Doctor Who: The Five Doctors – music by Peter Howell

5 min read

It says a lot for the evolution, over time, of what listeners expect from a soundtrack purchase, when one considers that The Five Doctors – the 90-minute Doctor Who 20th anniversary special – once lent its name to an LP of “suites” from various 1980s Doctor Who stories, but didn’t merit its own full soundtrack release until 35 years after its 1983 premiere. But now that it’s here, was it worth the wait?

In the liner notes, composer Peter Howell himself says that he was firing on all creative cylinders in a way that he hadn’t before. The Five Doctors was a special production, not part of an ongoing season, so there was a bit of breathing room to come up with ideas. The Five Doctors score is one of the high water marks of 1980s Doctor Who soundtrack music, being possibly the first use of sampling, or at least the first use of sampling as a key part of the music. The unearthly, menacing exclamation point of the Cybermen’s percussive music cues is the slowed-down sound of a lid being pulled off of a metal can. The foreboding horn heard in the Death Zone on Gallifrey isn’t a brass musican instrument, but a sampled ship’s horn. And the Time Lord-centric story gets appropriately clock-like percussive elements, very much a first in Doctor Who.

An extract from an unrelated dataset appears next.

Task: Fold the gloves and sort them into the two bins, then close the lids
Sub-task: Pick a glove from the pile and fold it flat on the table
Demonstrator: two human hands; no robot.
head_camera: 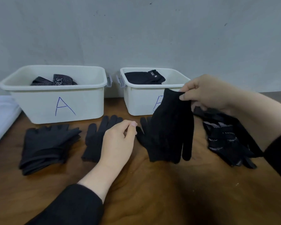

Of course, none of that would really matter if Peter Howell wasn’t one of the BBC Radiophonic Workshop’s masters of memorable melodies. It really wasn’t until the Radiophonic Workshop came along that any of the show’s various resident composers had employed Ron Grainer’s theme tune as a leitmotif; even Dudley Simpson crafted his own theme for the Doctor that had virtually nothing to do with Grainer’s theme. But here, Howell leans hard on the show’s signature theme throughout the adventure, which really helps to point up the momentous nature of the story being told: the story doesn’t just involve the Doctor, it’s about the Doctor and the Time Lords. And it’s not just the motif itself, but the fact that it’s still – after 20 years – the BBC Radiophonic Workshop doing the honors, bringing all of the lovely analog tricks and reverb to the table in quoting that theme authentically. The Five Doctors was really the first Doctor Who music that even a non-fan could listen to and say, “That’s Doctor Who music, isn’t it?”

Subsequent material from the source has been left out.